TASK PROMPT |
Going down the data below, set down exactly the line with "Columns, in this" and each line after it through the line with "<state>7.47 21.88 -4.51"; no other lines.

DATASET SECTION |

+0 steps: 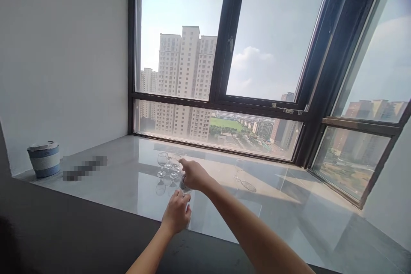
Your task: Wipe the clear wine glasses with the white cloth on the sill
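Grey, glossy windowsill [112,188] bearing a cluster of stemmed glasses [163,160] just left of the right hand [195,175]. The left hand [176,211] lies nearer the front edge; a small, partly hidden object [184,185] appears between both hands, whose grip cannot be told. Another stemmed glass [238,169] stands well apart, rightward.
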The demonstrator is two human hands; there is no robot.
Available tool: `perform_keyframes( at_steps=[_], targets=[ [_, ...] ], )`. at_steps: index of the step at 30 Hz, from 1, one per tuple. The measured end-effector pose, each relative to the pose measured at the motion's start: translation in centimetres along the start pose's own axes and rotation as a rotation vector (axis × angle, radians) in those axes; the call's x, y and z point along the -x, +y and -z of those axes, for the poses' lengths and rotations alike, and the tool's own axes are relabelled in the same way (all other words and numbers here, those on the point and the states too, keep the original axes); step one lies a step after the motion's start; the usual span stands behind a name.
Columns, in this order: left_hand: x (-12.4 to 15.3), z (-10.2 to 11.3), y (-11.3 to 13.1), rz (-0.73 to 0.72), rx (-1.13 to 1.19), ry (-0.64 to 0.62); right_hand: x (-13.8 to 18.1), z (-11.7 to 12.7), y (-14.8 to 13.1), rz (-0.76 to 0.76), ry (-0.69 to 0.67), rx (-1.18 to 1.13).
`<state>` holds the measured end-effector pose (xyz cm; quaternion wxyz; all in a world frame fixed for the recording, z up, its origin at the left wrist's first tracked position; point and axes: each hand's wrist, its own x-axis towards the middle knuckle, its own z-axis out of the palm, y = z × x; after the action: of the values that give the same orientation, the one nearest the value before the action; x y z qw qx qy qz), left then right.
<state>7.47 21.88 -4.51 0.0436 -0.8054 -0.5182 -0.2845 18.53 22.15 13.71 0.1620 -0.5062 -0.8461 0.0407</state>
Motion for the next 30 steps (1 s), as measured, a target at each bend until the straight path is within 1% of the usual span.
perform_keyframes(
  at_steps=[5,11,15,17,19,22,25,27,30],
  targets=[
    [-0.1,-0.4,-0.3,0.013,0.052,0.004,0.2,0.2,-0.4,0.019,0.045,0.025],
    [-0.1,-1.1,-0.7,-0.018,0.107,0.044,0.0,0.8,-0.3,-0.053,0.176,-0.069],
    [-0.1,-1.3,-0.9,0.055,0.152,0.050,-0.4,0.9,1.0,-0.013,0.296,-0.183],
    [-0.2,-1.3,-1.1,0.116,0.191,0.064,-0.6,0.8,2.1,-0.033,0.361,-0.235],
    [-0.4,-1.2,-1.4,0.157,0.245,0.080,-0.6,0.3,3.4,-0.086,0.409,-0.256],
    [-0.4,-1.2,-1.7,0.184,0.339,0.087,-0.6,-1.9,5.4,-0.206,0.417,-0.255],
    [-0.2,-1.4,-1.8,0.214,0.402,0.111,-0.6,-5.7,6.6,-0.347,0.359,-0.298],
    [-0.1,-1.5,-1.9,0.206,0.420,0.133,-0.8,-8.5,6.6,-0.439,0.290,-0.370],
    [-0.2,-1.8,-2.1,0.160,0.433,0.157,-1.5,-11.9,5.5,-0.463,0.221,-0.431]
  ],
)
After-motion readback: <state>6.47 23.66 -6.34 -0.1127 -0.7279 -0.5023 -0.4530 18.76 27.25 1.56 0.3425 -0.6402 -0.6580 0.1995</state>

SOLUTION FOR THIS EXERCISE |
Columns, in this order: left_hand: x (-12.4 to 15.3), z (-10.2 to 11.3), y (-11.3 to 13.1), rz (-0.73 to 0.72), rx (-1.13 to 1.19), ry (-0.64 to 0.62); right_hand: x (-13.8 to 18.1), z (-11.7 to 12.7), y (-14.8 to 13.1), rz (-0.76 to 0.76), ry (-0.69 to 0.67), rx (-1.18 to 1.13).
`<state>` holds the measured end-effector pose (xyz cm; quaternion wxyz; all in a world frame fixed for the recording, z up, its origin at the left wrist's first tracked position; point and axes: each hand's wrist, its own x-axis towards the middle knuckle, its own z-axis out of the palm, y = z × x; after the action: of the values that give the same orientation, the one nearest the value before the action; x y z qw qx qy qz), left then right.
<state>7.47 21.88 -4.51 0.0436 -0.8054 -0.5182 -0.2845 18.53 22.15 13.71 0.1620 -0.5062 -0.8461 0.0407</state>

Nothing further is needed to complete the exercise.